CXCR4 expression in peripheral blood CD34+ cells was greater in patients with CTO with high collateralization than those who had low collateralization (22.5 ± 2.4% vs 65.7 ± 3.9%, p <0.001). However, there was no difference between the patients with high collateralization and controls (65.7 ± 3.9% vs 63.1 ± 3.0%, p >0.05; Figure 2 ). Further statistics showed that subgroups stratified by Rentrop score exhibited significant differences in CXCR4 expression of patients with CTO ( Figure 2 ), and CXCR4 expression was significantly and positively correlated with the degree of collateralization categorized by the Rentrop score ( Figure 2 ). Moreover, multivariate analysis show that after adjusted for other clinical variables, CXCR4 expression still associated with collateral burden, suggesting CXCR4 may be a biomarker of collateralization ( Table 2 ). At 1-year follow-up, patients with CXCR4 expression >40% had statistically significant greater left ventricular systolic function, decreased incidence of sudden cardiac death, restenosis after percutaneous coronary intervention, and heart failure than those with CXCR4 expression <20% (p <0.001). However, there was no significant difference in the incidence of unstable angina pectoris or MI between the 2 groups (p >0.05; Table 3 ).

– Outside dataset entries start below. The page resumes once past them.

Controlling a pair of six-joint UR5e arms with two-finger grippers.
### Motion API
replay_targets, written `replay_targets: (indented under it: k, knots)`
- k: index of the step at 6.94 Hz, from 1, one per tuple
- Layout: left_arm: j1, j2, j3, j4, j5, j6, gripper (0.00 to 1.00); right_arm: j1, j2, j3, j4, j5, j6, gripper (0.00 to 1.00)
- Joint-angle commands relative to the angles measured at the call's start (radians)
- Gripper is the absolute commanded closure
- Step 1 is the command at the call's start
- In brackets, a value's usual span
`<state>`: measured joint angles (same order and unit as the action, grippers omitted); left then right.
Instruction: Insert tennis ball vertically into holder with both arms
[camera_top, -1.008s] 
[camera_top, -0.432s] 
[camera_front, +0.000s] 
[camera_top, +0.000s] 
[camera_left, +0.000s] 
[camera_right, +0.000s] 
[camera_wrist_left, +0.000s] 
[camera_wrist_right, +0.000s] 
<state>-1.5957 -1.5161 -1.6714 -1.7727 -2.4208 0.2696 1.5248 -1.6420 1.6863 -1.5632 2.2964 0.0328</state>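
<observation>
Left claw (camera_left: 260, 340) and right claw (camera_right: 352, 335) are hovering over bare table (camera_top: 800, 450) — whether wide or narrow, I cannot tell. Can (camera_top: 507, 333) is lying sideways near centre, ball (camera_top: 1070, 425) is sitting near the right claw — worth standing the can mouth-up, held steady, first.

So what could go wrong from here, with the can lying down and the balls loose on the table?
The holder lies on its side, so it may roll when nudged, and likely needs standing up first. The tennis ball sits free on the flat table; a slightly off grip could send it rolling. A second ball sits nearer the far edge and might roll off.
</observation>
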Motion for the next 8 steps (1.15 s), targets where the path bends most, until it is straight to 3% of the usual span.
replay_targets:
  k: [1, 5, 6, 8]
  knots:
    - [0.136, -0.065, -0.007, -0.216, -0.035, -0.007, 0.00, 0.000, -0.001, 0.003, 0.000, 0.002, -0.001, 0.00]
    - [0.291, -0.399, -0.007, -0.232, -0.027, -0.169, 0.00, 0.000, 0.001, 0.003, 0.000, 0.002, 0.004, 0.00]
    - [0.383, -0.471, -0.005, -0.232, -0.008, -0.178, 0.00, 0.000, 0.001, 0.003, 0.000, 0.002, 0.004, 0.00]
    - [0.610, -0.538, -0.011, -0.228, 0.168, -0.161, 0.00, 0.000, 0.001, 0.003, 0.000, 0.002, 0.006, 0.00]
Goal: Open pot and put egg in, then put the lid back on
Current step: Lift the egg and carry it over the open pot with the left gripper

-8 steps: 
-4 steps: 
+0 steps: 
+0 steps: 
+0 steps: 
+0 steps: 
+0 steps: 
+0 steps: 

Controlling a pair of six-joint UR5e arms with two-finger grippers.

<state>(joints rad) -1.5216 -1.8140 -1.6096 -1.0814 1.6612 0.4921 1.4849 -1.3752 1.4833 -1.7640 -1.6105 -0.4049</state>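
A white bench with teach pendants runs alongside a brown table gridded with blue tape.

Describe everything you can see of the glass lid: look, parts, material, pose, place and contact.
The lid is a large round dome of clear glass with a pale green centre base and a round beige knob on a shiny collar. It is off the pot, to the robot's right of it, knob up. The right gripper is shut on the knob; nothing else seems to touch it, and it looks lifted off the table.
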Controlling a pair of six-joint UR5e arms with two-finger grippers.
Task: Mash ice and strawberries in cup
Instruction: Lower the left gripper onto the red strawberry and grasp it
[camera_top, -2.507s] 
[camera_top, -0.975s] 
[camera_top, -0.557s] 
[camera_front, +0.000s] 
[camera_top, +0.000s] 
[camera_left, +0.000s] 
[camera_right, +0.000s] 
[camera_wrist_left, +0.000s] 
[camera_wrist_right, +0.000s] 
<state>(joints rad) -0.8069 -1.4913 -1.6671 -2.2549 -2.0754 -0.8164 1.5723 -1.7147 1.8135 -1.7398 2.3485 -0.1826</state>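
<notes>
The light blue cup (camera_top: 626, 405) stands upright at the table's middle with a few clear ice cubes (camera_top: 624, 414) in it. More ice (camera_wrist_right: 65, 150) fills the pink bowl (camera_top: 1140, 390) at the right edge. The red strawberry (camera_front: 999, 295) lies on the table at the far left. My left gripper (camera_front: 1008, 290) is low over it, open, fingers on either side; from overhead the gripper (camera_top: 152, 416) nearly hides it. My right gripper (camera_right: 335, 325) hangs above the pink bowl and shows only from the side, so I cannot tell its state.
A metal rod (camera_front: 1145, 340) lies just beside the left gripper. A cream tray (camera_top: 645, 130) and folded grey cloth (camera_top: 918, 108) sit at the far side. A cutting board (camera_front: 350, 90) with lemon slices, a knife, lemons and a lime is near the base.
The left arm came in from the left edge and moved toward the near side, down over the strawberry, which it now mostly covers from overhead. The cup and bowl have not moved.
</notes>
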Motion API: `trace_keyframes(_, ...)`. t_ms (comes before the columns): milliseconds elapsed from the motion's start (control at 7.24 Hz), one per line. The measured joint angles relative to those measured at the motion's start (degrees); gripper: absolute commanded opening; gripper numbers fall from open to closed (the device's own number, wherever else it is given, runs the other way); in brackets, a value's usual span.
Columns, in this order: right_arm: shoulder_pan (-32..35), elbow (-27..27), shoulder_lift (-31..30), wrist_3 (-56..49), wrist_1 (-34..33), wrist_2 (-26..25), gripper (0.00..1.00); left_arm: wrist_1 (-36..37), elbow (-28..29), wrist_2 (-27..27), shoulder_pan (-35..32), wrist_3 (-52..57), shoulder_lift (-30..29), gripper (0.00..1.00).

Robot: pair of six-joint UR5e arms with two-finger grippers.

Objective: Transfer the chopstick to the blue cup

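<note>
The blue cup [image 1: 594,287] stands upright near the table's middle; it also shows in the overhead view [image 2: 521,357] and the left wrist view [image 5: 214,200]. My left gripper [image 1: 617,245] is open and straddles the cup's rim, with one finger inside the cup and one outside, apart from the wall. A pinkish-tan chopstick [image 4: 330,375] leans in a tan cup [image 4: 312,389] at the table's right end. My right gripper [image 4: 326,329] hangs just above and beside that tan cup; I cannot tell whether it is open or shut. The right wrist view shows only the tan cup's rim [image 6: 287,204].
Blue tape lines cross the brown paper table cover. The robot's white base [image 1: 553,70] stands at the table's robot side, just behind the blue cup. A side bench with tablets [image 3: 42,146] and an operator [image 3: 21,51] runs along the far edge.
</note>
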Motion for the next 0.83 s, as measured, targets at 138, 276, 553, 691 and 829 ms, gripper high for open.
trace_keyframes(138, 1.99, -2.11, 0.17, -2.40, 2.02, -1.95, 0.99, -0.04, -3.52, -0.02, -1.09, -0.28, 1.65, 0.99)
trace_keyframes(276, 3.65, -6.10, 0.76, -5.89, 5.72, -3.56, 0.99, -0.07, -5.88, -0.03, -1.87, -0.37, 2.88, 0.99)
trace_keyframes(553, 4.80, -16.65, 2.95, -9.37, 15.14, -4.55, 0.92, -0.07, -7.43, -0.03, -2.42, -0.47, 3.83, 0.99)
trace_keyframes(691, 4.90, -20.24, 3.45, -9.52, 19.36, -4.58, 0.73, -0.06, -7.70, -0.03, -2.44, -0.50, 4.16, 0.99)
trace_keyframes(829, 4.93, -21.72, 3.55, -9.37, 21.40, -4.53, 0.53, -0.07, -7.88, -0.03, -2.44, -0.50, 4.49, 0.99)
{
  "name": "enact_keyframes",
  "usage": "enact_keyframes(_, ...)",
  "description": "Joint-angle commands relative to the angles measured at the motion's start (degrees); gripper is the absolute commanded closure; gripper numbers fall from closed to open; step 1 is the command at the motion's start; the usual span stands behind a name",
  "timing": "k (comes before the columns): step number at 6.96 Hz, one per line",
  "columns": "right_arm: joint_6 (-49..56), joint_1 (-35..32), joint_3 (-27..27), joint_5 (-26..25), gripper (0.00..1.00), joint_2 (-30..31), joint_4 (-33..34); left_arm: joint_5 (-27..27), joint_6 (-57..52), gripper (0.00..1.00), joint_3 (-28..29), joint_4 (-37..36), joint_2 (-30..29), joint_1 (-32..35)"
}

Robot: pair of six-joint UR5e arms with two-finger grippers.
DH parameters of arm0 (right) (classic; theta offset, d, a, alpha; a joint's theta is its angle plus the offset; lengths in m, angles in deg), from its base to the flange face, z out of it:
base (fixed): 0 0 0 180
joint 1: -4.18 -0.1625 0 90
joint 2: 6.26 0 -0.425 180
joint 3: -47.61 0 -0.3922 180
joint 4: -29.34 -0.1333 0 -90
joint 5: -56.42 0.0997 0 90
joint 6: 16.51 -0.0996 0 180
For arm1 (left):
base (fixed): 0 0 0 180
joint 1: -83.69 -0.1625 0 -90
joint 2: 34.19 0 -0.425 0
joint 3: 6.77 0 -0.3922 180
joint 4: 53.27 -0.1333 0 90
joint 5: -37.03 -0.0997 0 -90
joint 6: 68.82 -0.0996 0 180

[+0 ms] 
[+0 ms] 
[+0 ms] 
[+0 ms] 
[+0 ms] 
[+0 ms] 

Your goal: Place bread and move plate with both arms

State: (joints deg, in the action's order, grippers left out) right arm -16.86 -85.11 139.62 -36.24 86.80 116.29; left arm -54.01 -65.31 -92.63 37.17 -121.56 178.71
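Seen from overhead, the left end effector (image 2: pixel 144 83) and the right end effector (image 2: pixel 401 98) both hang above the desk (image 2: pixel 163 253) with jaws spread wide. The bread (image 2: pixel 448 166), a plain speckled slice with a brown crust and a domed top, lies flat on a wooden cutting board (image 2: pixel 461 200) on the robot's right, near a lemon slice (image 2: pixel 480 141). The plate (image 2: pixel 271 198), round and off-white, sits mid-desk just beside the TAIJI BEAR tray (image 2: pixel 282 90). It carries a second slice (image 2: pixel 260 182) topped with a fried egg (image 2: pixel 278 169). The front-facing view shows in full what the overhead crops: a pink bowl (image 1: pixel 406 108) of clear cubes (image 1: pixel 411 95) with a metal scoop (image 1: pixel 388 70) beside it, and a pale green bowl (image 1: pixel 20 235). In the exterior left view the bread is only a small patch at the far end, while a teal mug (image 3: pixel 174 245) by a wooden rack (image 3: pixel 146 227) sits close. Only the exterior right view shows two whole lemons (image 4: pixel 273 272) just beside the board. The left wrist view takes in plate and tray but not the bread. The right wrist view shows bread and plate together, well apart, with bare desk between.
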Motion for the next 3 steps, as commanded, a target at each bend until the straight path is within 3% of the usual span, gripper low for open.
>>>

| Exposure | Model I | Model II | Model III | ||||||
|---|---|---|---|---|---|---|---|---|---|
| OR | 95% CI | p-value | OR | 95% CI | p-value | OR | 95% CI | p-value | |
| C-X-C motif chemokine receptor 4 | 5.1 | 3.9-6.3 | <0.001 | 5.1 | 3.9-6.4 | <0.001 | 5.6 | 4.1-7.1 | <0.001 |
| Tertile | |||||||||
| Tertile 1 | Reference | Reference | Reference | ||||||
| Tertile 2 | 1.1 | 0.6-1.7 | <0.001 | 1.1 | 0.5-1.7 | <0.001 | 1.1 | 0.5-1.8 | 0.002 |
| Tertile 3 | 1.6 | 1.1-2.0 | <0.001 | 1.6 | 1.2-2.0 | <0.001 | 1.6 | 1.1-2.1 | <0.001 |
| Variable | C-X-C motif chemokine receptor 4 expression of CD34 + cells | p | ||
|---|---|---|---|---|
| <20% (n=84) | 20-40% (n=114) | >40% (n=126) | ||
| Left ventricular ejection fraction (%) | 44±6 | 44±6 | 48±5 | <0.001 |
| Sudden cardiac death (in hospital) | 15 (18%) | 0 (0%) | 0 (0%) | <0.001 |
| Percutaneous coronary intervention (indicates restenosis) | 15 (18%) | 0 (0%) | 0 (0%) | <0.001 |
| Unstable angina pectoris | 12 (14%) | 15 (13%) | 12 (10%) | 0.525 |
| Myocardial infarction | 0 (0%) | 0 (0%) | 0 (0%) | 1.000 |
| Heart failure (out hospital) | 39 (46%) | 21 (18%) | 0 (0%) | <0.001 |
CXCR4 expression in peripheral blood CD34+ cells was greater in patients with CTO aged <65 years, men, and patients without diabetes or nonsmokers than those who were aged ≥65 years, women, with diabetes and smoking ( Table 4 ). Analysis of biochemical characteristics showed that the plasma levels of VEGF, bFGF, and TGF-β were significantly higher in patients with 20% to 40% CXCR4 expression, whereas plasma hs-CRP and NT-proBNP levels were downregulated as the CXCR4 expression increased in the patients with CTO ( Table 5 ). Furthermore, to determine risk factors influencing CXCR4 expression, the Spearman’s rho test was performed ( Table 6 ). The correlation between baseline characteristics and CXCR4 expression in patients with CTO showed no significant association between smoking, VEGF, and bFGF, TGF-β, and CXCR4 expression. However, the factors including age, gender, diabetes, hs-CRP, and NT-proBNP were negatively correlated with the peripheral blood CD34+ cells CXCR4 expression. These data indicate that age, gender, diabetes, increased plasma level of hs-CRP, and NT-proBNP can influence the peripheral blood CD34+ cells CXCR4 expression in patients with CTO.